Transport Layer Security (TLS)
How TLS Works TLS Client Authentication, also known as two-way TLS authentication, consists of both, browser and server, sending their respective TLS certificates during the TLS handshake process. Just as you can validate the authenticity of a server by using the certificate and asking a well known Certificate Authority (CA) if the certificate is valid, the server can authenticate the user by receiving a certificate from the client and validating against a third party CA or its own CA. To do this, the server must provide the user with a certificate generated specifically for him, assigning values to the subject so that these can be used to determine what user the certificate should validate. The user installs the certificate on a browser and now uses it for the website. (See OWASP Autentication Cheat Sheet - TLS Client Authentiaction)

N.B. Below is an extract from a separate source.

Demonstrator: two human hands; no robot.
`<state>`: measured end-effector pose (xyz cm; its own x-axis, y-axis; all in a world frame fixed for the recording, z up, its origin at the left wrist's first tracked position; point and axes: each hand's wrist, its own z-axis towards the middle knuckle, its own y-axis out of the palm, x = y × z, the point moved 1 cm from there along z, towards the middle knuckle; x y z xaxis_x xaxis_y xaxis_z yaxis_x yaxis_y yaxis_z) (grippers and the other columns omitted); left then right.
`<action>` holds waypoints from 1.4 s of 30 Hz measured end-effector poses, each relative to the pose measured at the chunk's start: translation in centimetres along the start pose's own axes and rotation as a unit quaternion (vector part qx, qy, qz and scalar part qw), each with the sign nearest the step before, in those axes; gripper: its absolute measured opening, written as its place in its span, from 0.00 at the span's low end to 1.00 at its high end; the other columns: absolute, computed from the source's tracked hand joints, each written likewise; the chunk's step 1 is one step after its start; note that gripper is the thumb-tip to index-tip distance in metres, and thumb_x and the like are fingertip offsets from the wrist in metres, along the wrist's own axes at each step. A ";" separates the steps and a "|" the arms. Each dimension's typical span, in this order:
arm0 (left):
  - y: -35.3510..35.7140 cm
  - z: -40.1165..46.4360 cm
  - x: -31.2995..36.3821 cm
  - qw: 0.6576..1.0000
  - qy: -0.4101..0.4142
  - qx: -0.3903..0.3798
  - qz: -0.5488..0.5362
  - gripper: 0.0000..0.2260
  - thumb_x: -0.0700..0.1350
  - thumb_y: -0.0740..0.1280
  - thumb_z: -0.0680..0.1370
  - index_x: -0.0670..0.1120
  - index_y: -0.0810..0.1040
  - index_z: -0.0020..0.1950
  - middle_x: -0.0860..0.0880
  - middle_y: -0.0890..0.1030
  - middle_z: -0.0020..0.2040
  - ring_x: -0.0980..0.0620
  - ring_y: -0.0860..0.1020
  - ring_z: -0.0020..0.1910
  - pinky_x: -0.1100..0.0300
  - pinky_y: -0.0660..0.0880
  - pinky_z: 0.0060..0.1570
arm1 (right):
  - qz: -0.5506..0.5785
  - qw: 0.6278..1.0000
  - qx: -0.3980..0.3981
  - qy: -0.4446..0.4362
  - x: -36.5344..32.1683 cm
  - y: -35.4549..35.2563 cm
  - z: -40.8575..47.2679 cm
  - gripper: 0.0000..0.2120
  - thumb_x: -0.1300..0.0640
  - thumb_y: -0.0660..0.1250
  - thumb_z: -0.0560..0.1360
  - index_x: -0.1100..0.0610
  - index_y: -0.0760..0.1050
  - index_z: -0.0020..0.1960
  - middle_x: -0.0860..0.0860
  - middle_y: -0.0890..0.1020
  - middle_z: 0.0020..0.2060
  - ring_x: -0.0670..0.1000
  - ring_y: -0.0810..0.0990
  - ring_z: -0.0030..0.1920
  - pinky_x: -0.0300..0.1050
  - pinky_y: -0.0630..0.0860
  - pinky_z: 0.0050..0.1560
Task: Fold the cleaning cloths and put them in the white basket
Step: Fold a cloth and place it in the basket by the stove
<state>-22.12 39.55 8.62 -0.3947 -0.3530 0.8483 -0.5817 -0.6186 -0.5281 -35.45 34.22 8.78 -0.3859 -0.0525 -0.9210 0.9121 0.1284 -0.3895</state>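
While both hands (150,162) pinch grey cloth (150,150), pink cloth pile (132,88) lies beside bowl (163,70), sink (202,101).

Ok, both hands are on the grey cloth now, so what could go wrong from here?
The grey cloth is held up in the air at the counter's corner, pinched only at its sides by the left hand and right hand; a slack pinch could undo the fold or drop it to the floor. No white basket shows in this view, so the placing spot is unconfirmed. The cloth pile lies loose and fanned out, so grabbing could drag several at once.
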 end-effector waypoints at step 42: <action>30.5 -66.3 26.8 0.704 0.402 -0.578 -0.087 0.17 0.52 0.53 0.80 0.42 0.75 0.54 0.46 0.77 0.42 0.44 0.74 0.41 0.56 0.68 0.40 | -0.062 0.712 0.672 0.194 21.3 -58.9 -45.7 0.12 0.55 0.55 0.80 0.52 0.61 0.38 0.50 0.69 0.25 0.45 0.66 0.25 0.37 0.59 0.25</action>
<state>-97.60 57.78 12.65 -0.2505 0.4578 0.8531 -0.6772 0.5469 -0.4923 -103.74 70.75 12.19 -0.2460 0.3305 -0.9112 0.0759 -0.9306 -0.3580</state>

Leads to the same question of storing and protecting the TLS certificate on the client's machine.
- TLS protocol specification
- OWASP Autentication Cheat Sheet - TLS Client Authentiaction
- The consequence of a stolen client-side private key
The first step is to restrict users' access and privileges on public machines to disallow:
- scripting and running unauthorized programs;
- copying, downloading then running unauthorized applications;
- the use of command line tools: Powershell and cmd on Windows, terminal on Mac and Unix;
- the use of programming tools.
The second is to use https for all http requests and GPII website.
Once these prerequisites are satisfied, some approaches are feasible:
1. OS-own security storage for keys
- Requires fairly strict restrictions on user's access to the computer
- Easy to implement
2. A dedicated process/service running on a different account for storing the GPII client secret
- Requires the protection on admin access.
- Less restrictions on user's access to the computer
- A good amount of implementation work
3. Yubikey OTP (One Time Password) for the shared computer environments
- A good approach for private or shared environments that only have 1 or 2 GPII enabled devices
- Not good for an environment that have many GPII enabled devices since every device will have its own Yubikey. Someone needs to be responsible to carry these Yubikeys and match/insert into each machine.